Directions for this task: Return all the lines below, exactly as they read.

Given data:
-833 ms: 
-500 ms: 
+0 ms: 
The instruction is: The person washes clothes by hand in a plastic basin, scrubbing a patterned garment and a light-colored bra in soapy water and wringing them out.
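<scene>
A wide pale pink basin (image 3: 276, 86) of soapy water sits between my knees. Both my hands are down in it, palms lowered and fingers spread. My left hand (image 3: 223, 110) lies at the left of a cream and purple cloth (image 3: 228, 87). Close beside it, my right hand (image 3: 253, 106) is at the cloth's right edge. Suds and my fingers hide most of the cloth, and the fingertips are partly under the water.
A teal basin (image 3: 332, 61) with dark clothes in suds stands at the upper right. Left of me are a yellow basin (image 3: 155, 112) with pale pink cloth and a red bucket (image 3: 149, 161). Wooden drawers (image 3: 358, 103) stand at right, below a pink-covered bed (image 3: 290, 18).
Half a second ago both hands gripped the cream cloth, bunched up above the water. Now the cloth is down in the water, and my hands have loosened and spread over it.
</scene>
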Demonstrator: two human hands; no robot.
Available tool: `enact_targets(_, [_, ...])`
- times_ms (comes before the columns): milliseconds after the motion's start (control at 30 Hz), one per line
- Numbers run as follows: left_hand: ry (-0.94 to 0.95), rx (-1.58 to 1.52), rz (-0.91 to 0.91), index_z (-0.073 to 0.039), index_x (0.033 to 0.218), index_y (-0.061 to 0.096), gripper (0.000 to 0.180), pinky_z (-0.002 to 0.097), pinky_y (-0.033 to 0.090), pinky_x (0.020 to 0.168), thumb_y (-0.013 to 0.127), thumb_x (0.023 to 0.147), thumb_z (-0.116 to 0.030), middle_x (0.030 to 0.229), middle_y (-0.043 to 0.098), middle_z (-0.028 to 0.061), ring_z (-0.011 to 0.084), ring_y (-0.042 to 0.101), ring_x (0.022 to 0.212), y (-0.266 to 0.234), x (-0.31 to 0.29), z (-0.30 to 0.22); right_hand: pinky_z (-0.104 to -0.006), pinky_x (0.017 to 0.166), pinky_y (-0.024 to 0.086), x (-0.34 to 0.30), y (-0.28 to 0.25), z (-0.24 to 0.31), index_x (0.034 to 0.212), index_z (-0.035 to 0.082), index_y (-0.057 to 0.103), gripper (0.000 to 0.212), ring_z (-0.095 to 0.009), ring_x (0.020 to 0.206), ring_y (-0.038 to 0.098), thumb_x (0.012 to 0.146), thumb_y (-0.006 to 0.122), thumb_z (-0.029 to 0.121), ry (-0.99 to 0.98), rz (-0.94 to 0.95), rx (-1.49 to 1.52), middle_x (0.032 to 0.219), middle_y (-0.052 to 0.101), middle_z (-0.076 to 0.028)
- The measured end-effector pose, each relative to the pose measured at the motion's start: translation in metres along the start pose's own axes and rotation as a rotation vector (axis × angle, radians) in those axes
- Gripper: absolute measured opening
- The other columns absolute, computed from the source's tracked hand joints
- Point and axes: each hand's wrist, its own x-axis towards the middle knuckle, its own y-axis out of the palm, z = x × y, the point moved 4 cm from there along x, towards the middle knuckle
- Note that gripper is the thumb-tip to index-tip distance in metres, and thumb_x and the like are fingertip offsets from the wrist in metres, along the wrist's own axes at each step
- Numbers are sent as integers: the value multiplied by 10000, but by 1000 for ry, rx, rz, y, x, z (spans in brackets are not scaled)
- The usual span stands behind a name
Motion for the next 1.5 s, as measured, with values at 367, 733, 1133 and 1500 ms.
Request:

Final answer:
-833 ms: 
-500 ms: 
+0 ms: 
The instruction is: The person washes clothes by hand in a plastic basin, scrubbing a patterned garment and a light-colored bra in soapy water and wringing them out.
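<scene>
A wide pale pink basin (image 3: 276, 86) of soapy water sits between my knees. Both my hands are down in it, palms lowered and fingers spread. My left hand (image 3: 223, 110) lies at the left of a cream and purple cloth (image 3: 228, 87). Close beside it, my right hand (image 3: 253, 106) is at the cloth's right edge. Suds and my fingers hide most of the cloth, and the fingertips are partly under the water.
A teal basin (image 3: 332, 61) with dark clothes in suds stands at the upper right. Left of me are a yellow basin (image 3: 155, 112) with pale pink cloth and a red bucket (image 3: 149, 161). Wooden drawers (image 3: 358, 103) stand at right, below a pink-covered bed (image 3: 290, 18).
Half a second ago both hands gripped the cream cloth, bunched up above the water. Now the cloth is down in the water, and my hands have loosened and spread over it.
</scene>
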Demonstrator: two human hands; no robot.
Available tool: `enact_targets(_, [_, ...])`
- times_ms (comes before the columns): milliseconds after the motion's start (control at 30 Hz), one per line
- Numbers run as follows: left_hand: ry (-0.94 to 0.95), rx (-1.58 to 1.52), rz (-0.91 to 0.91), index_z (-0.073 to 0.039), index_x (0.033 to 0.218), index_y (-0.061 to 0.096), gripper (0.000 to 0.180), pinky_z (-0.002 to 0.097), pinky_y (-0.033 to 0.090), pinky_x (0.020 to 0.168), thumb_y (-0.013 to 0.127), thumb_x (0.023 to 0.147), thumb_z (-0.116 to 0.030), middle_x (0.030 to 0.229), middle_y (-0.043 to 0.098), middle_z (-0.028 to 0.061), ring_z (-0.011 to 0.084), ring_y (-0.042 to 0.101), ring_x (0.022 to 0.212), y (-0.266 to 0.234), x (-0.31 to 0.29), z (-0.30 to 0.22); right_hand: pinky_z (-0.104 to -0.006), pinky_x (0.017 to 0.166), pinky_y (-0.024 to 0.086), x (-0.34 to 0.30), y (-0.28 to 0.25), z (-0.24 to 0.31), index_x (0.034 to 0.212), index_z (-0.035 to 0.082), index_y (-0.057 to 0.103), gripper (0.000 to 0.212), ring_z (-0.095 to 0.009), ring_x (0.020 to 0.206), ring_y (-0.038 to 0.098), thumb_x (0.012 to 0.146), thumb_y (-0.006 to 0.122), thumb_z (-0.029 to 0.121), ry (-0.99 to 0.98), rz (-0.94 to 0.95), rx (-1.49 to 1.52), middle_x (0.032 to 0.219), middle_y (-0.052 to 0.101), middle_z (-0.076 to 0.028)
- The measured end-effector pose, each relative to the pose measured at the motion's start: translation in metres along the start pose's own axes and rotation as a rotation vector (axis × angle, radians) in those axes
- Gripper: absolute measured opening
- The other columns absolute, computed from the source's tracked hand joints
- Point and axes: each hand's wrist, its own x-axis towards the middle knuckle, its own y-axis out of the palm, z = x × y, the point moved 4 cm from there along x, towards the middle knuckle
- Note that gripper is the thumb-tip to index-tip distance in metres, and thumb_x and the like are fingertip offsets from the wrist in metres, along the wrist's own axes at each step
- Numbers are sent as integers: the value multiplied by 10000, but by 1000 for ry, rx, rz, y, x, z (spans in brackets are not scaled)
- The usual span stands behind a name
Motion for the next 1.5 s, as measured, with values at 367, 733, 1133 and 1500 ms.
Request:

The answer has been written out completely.